= Windows Recall =

AI-powered feature of Windows 11

Windows Recall is an AI-powered feature of Windows 11 intended to help users remember anything they do on their PC at any time and potentially resume or investigate it later. Users can query the AI through natural language. This feature has a rigid set of system requirements, including a 40-trillion-operations-per-second neural processing unit (NPU), and device-level cryptography. The feature has met significant backlash.

== Overview ==

Windows Recall takes a screenshot of a user's desktop every few seconds, then uses on-device large language models to allow a user to retrieve items and information that had previously been on their screen. It was announced by Microsoft, alongside the integration of GPT-4o into Microsoft Copilot and an upgraded user interface in Windows 11, in May 2024.

Systems using Recall must meet the following requirements:

- A Copilot+ PC that meets the Secured-core standard
- A neural processing unit (NPU) capable of 40 TOPS
- 16 GB RAM
- 8 logical processors
- 256 GB storage capacity, with 50 GB of free space (saving snapshots automatically pauses if the device has less than 25 GB of free storage space)
- BitLocker Device Encryption enabled
- Windows Hello Enhanced Sign-in Security enabled, with at least one biometric sign-in option

== Reception ==

Microsoft announced Recall during Build conference in May 2024 claiming that Recall stores all user (index) data locally and encrypted. Shortly after announcement, security experts criticized lack of an option to disable the feature. In early June, a simple script tool called Total Recall demonstrated a bypass of Windows Recall security stealing all local data (which was stored unencrypted). Shortly after, Microsoft pledged to rework Windows Recall to address demonstrated weaknesses. Originally Microsoft planned to sidestep testing Recall in Microsoft Insiders program to ship Recall on Copilot Plus PC program launch on June 18. On June 13, 2024, tech media reported that Microsoft engineers struggled to secure Recall by the original deadline, prompting Microsoft on June 14 to delay release and to do more testing in Windows Insiders release channel. In early September 2024, Recall appeared among optional Windows 11 features allowing users to uninstall it, but Microsoft promptly claimed that this ability is a bug. Later the same month, via a blog post Microsoft announced a "more secure" version of Recall with full database encryption and the ability to be uninstalled. Microsoft then changed the feature to opt-in and provided instructions for how to remove it.

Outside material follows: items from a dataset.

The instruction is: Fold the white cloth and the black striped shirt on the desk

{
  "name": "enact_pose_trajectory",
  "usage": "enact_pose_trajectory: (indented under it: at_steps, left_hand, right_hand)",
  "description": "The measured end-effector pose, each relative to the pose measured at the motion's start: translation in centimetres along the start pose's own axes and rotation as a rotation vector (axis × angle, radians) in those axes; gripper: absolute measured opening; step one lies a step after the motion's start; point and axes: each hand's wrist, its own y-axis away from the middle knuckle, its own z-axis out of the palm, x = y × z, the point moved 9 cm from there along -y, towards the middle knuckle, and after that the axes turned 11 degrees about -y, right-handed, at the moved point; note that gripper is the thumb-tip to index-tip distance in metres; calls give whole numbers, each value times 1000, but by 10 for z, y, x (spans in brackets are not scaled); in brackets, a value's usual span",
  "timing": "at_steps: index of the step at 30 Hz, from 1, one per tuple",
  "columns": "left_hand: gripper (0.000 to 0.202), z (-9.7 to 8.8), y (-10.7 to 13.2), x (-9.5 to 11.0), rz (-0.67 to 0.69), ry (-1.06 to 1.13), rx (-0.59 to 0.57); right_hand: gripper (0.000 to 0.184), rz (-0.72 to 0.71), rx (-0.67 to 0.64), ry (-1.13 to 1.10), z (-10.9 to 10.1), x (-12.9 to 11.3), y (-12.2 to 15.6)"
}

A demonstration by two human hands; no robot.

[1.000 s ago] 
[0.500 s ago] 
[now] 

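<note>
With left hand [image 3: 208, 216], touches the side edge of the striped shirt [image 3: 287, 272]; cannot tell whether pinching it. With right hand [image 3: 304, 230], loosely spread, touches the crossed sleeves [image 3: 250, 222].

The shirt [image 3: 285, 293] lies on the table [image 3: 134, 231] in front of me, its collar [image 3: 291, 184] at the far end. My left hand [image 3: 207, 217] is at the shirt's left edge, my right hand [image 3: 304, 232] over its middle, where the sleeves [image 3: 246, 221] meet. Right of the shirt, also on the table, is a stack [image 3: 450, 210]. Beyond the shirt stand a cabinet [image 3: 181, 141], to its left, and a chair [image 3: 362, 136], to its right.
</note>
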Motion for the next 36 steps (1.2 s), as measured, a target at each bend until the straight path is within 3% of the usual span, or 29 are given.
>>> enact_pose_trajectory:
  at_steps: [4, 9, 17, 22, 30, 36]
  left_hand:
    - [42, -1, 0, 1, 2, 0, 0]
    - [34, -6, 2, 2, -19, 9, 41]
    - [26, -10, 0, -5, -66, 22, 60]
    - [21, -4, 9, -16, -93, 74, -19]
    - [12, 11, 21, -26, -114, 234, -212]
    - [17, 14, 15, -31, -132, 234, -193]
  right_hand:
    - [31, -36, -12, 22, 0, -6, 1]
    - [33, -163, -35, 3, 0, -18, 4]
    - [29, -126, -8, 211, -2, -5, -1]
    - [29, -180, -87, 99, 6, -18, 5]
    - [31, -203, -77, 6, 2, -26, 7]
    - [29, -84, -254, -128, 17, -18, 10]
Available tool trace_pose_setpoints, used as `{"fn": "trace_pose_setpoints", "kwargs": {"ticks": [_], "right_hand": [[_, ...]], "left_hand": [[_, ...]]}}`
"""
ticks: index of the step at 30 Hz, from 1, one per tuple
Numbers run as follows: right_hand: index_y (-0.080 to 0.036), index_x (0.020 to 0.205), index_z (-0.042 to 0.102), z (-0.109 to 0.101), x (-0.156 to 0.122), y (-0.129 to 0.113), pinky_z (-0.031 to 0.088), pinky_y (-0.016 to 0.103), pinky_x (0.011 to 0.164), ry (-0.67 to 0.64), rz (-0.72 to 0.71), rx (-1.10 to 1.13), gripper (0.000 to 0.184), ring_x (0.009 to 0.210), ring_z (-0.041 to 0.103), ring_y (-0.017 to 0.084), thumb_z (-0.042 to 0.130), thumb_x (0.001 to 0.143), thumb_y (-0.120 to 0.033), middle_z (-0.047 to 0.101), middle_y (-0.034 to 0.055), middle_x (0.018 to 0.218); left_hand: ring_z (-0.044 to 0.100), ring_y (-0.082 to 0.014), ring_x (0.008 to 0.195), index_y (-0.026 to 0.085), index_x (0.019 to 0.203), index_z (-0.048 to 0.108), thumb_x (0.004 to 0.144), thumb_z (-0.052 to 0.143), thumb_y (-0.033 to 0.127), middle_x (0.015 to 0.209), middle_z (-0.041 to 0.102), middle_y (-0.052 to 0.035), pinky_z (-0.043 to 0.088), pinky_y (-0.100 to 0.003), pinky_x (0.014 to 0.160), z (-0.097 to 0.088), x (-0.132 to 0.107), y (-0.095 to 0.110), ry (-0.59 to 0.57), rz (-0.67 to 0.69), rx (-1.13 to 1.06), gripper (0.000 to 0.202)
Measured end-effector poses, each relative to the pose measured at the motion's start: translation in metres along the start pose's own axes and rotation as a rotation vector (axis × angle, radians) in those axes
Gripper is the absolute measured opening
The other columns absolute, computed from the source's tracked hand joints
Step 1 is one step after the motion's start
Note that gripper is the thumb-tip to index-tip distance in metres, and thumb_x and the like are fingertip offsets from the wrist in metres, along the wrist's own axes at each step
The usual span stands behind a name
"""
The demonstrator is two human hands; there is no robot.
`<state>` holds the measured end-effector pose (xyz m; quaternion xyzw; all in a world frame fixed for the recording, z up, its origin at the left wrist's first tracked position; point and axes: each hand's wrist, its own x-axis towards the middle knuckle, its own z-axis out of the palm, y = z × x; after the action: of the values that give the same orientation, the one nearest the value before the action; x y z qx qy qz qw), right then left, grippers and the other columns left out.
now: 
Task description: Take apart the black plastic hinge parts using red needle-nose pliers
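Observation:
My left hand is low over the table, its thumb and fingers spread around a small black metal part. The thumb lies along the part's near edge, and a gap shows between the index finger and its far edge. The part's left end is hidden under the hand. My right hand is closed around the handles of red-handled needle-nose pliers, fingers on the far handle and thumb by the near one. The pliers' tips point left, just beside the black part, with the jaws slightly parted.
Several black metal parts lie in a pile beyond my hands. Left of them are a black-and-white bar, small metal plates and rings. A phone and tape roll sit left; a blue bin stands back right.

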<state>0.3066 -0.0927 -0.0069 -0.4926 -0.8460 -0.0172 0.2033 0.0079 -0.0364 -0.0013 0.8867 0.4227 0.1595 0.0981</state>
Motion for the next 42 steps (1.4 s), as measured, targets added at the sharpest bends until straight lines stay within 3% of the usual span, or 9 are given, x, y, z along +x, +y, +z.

In May 2025, the secure messaging app Signal added a new "screen security" function to its Windows client, which uses digital rights management to prevent the program from being visible to Recall or any other screen capture tools; this feature is enabled by default for all Windows 11 users. Signal's developers explicitly cited Recall as an impetus for the feature, arguing that software developers "shouldn't have to implement 'one weird trick' in order to maintain the privacy and integrity of their services without proper developer tools. People who care about privacy shouldn't be forced to sacrifice accessibility upon the altar of AI aspirations either." Brave and AdGuard added similar functionality in July 2025.